Все еще находясь под впечатлением от того, как зверски он меня только что выгнал, я вцепилась ему в рукав и, боясь расстаться с ним хоть на миг, стала объяснять:

– Я полетела в 1941 год, в 22 июня. Там началась война, только не в четыре утра, как я тебе говорила, а в семь. Я хотела проверить, нападут они на нас или нет. И вот оказалось, что напали…

– А к кому именно ты полетела?

– Да к кому ж мне было лететь-то, как не к тебе, – всхлипнув, сказала я. – Кто меня вообще интересует в этом ужасном твоем времени, в которое я бросилась, как в омут головой…

– И что я там тебе сказал? – Интонация Сталина наводила на мысль, что он всерьез обеспокоен моим душевным здоровьем.

Я едва удержалась, чтобы снова не разреветься:

– Ты… Ты… Понимаешь, я не знала, что если приду туда, расставшись с тобой в 1937 году, то для тебя это будет выглядеть, будто бы позавчера я приходила сюда в последний раз. Понимаешь?! Ты понимаешь? Получилось, что я тебя бросила! Вообще, так просто, на ровном месте!

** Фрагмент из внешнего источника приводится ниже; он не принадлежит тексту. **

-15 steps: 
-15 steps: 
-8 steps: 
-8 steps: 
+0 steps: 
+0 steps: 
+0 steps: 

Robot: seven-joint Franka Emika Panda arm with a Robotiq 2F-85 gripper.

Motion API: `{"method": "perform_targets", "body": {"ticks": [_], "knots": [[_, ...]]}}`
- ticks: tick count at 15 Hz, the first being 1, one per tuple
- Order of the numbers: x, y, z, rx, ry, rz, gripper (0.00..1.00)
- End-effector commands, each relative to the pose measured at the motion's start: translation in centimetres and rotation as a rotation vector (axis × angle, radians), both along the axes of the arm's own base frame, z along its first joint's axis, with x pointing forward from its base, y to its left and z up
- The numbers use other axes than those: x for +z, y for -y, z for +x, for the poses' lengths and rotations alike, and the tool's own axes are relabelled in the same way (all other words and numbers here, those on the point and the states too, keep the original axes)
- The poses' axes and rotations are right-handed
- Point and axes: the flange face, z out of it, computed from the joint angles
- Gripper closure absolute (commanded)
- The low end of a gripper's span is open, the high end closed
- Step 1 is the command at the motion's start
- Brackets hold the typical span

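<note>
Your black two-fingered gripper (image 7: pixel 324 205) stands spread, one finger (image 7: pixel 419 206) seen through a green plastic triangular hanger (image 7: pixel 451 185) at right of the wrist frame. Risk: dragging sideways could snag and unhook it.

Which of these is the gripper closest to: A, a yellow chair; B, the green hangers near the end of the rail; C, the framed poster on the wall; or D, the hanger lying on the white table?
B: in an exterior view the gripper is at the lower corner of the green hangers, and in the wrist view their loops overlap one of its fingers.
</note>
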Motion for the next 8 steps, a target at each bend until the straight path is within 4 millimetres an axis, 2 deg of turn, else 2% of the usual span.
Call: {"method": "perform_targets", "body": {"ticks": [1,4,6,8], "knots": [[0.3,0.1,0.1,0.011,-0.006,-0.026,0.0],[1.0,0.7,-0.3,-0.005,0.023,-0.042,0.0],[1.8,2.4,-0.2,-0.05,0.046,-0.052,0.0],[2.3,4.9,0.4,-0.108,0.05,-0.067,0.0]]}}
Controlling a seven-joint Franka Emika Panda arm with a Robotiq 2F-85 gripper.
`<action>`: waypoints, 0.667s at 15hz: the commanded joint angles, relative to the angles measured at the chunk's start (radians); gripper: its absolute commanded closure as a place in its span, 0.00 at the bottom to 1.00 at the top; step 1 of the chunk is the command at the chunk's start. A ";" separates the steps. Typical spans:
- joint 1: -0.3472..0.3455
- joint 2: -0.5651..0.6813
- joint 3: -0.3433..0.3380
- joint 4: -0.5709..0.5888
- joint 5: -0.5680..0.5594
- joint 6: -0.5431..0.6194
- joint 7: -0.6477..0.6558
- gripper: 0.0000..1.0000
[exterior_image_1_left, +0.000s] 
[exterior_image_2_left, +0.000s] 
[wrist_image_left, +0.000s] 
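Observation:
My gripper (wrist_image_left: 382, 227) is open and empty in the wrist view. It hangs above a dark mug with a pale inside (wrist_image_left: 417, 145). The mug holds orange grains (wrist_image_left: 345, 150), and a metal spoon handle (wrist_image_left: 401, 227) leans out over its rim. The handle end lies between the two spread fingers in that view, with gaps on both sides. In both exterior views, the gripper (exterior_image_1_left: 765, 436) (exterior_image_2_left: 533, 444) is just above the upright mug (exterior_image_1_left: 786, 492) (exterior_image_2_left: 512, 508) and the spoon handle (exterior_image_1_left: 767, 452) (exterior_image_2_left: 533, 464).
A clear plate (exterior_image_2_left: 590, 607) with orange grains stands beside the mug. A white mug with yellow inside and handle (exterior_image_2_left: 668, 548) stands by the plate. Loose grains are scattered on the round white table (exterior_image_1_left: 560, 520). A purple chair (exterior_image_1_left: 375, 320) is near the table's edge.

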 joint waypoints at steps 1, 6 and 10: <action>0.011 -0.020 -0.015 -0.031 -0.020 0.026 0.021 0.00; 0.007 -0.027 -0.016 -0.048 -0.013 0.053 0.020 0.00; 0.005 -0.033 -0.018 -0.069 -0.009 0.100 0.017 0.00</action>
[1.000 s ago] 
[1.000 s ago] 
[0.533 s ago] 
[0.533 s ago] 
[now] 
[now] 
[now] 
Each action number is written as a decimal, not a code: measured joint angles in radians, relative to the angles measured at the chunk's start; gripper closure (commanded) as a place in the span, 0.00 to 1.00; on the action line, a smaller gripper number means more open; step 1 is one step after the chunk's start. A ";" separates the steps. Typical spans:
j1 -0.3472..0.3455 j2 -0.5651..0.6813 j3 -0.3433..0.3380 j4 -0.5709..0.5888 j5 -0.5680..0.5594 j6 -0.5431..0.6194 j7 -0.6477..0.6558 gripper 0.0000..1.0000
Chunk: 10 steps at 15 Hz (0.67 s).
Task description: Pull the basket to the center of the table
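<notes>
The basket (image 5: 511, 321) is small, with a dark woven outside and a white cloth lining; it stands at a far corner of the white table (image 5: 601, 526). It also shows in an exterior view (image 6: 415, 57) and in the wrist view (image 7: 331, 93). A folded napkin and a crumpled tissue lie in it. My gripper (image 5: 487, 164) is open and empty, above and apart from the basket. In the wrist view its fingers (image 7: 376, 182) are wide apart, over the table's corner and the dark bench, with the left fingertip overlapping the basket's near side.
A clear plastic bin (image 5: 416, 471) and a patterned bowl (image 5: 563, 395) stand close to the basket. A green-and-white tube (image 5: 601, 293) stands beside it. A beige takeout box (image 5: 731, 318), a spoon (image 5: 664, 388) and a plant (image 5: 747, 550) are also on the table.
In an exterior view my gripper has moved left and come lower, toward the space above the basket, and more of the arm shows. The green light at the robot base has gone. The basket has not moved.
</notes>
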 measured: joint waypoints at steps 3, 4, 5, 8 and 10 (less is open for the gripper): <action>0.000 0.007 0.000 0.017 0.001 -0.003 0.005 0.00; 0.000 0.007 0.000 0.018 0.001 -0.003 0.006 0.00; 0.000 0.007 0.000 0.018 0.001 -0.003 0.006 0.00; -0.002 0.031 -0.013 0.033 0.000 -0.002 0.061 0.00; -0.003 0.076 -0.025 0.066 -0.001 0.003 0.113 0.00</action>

– Да?! То есть ты для того меня, который там войну проворонил, сегодня вообще не пришла? И никогда больше не появлялась? Так я понимаю? – Видимо, он стал постигать драматизм ситуации, поскольку, увидев мой утвердительный кивок, дал мне носовой платок и стал копать глубже. – И ты хочешь меня убедить в том, что я с тобой разговаривал после этого?

– Ну да.

– Это, знаешь, как-то очень странно. Тебя бы убить следовало, а не разговоры с тобой вести.

Пытаясь хоть как-то привести в порядок свое лицо, я предположила:

– Ну, может быть, ты находился в стрессе, то есть это… В шоке… то есть нет… Как же это сказать-то… Ну, был в сильном душевном волнении… Представляешь, идут первые часы войны, немцы наступают… А тут я…

– А в сильном душевном волнении я от немцев был или от того, что тебя увидел? – спросил Сталин, еле сдерживая смех.

Я бросила в него скомканный платок и снова заголосила:

– Ну почему, почему ты шутишь все время?.. Я тебе о серьезных вещах говорю!